Le drame des tableaux de bord, c'est qu'ils rassurent sans éclairer. En fidélité, quatre indicateurs suffisent à piloter (à condition qu'ils soient justes. Et c'est là que la preuve de présence change tout : quand chaque visite comptée est une visite prouvée par un tap NFC, les chiffres veulent enfin dire quelque chose.
Les quatre chiffres
- Les visites : le volume de taps, par point de vente et par période. C'est la mesure brute du trafic fidélisé) pas déclarée, pas estimée : constatée.
- Les adhérents actifs : combien de membres sont revenus récemment. C'est l'indicateur santé du programme (une base qui grossit mais dort ne vaut rien ; une base active prédit le chiffre d'affaires récurrent.

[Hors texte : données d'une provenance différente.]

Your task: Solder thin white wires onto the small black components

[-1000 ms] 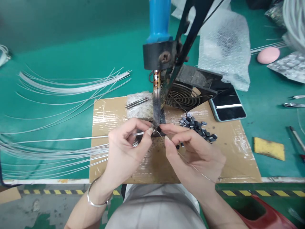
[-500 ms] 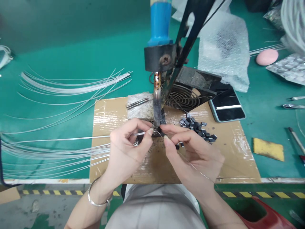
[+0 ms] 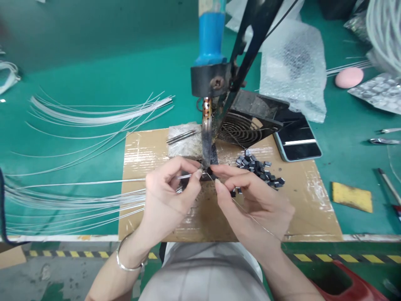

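Right under the blue-handled soldering iron (image 3: 207, 104), left hand (image 3: 167, 196) pinches a thin silver wire (image 3: 94, 182), right hand (image 3: 253, 198) pinches solder wire (image 3: 250, 215). Fingers (image 3: 198, 173) sit so close to the hot tip, one slip likely burns them.

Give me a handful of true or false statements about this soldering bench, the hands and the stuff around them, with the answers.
1. Both hands, left hand and right hand, meet at the tip of the soldering iron. True.
2. The left hand pinches a thin wire that runs off to the left. True.
3. The pile of small dark components lies left of the iron. False: it lies to its right, on the cardboard sheet.
4. The phone has its screen lit. False: the screen is dark.
5. A bracelet sits on the left wrist. True.
6. The yellow sponge rests on the cardboard. False: it lies on the green mat.
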Demonstrator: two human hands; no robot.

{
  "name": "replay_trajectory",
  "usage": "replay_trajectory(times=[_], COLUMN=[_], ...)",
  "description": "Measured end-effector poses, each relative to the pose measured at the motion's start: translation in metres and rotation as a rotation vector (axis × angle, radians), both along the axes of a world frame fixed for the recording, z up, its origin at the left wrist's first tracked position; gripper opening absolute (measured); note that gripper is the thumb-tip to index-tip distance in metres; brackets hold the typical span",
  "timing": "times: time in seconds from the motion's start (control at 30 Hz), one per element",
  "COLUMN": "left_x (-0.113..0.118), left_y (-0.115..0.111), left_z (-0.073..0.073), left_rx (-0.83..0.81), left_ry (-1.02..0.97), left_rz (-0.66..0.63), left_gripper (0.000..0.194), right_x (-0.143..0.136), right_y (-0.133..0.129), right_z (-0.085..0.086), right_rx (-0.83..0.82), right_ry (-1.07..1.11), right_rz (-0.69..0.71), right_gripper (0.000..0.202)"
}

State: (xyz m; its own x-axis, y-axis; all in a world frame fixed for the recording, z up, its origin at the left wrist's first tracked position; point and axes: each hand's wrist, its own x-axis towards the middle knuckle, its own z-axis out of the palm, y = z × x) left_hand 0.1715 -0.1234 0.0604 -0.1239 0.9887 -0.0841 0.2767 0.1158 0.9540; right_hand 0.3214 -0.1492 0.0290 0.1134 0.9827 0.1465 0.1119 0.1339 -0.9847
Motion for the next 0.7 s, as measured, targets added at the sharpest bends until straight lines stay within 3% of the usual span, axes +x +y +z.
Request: replay_trajectory(times=[0.7], left_x=[0.0006], left_y=[0.0025], left_z=[-0.0001], left_rx=[-0.011], left_ry=[-0.018], left_rz=[0.014], left_gripper=[0.012], right_x=[-0.0012], right_y=[0.0016], right_z=[-0.0013], right_rx=[-0.002], right_ry=[0.003], right_rz=[0.0], right_gripper=[0.018])
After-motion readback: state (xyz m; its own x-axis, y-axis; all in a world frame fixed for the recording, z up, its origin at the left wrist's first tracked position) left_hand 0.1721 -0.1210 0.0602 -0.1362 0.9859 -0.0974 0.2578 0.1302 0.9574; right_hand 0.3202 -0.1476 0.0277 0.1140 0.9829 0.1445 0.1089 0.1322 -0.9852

- Les avis Google : le flux d'avis générés par le programme. C'est le pont entre la fidélité et l'acquisition : chaque avis travaille sur la fiche d'établissement à faire venir de nouveaux clients.
- Les récompenses distribuées : le coût réel du programme, en visibilité totale. Croisé avec les visites, il donne le rendement : combien de passages génère chaque récompense offerte.
Ce qu'on règle avec ces chiffres
Les conditions du programme ne sont pas gravées : seuil de récompense, expiration des points, délai minimal entre deux points, bonus d'avis Google, tout s'ajuste dans le back-office, et les KPI montrent l'effet de chaque réglage. Un seuil trop haut se voit dans les adhérents qui stagnent avant la récompense ; un seuil trop bas, dans le coût par visite. Le pilotage devient une boucle courte : régler, observer, ajuster.
La fidélité n'est pas une affaire de foi. Bien mesurée, c'est l'un des rares investissements d'un commerce dont le rendement se lit chaque semaine, en quatre lignes.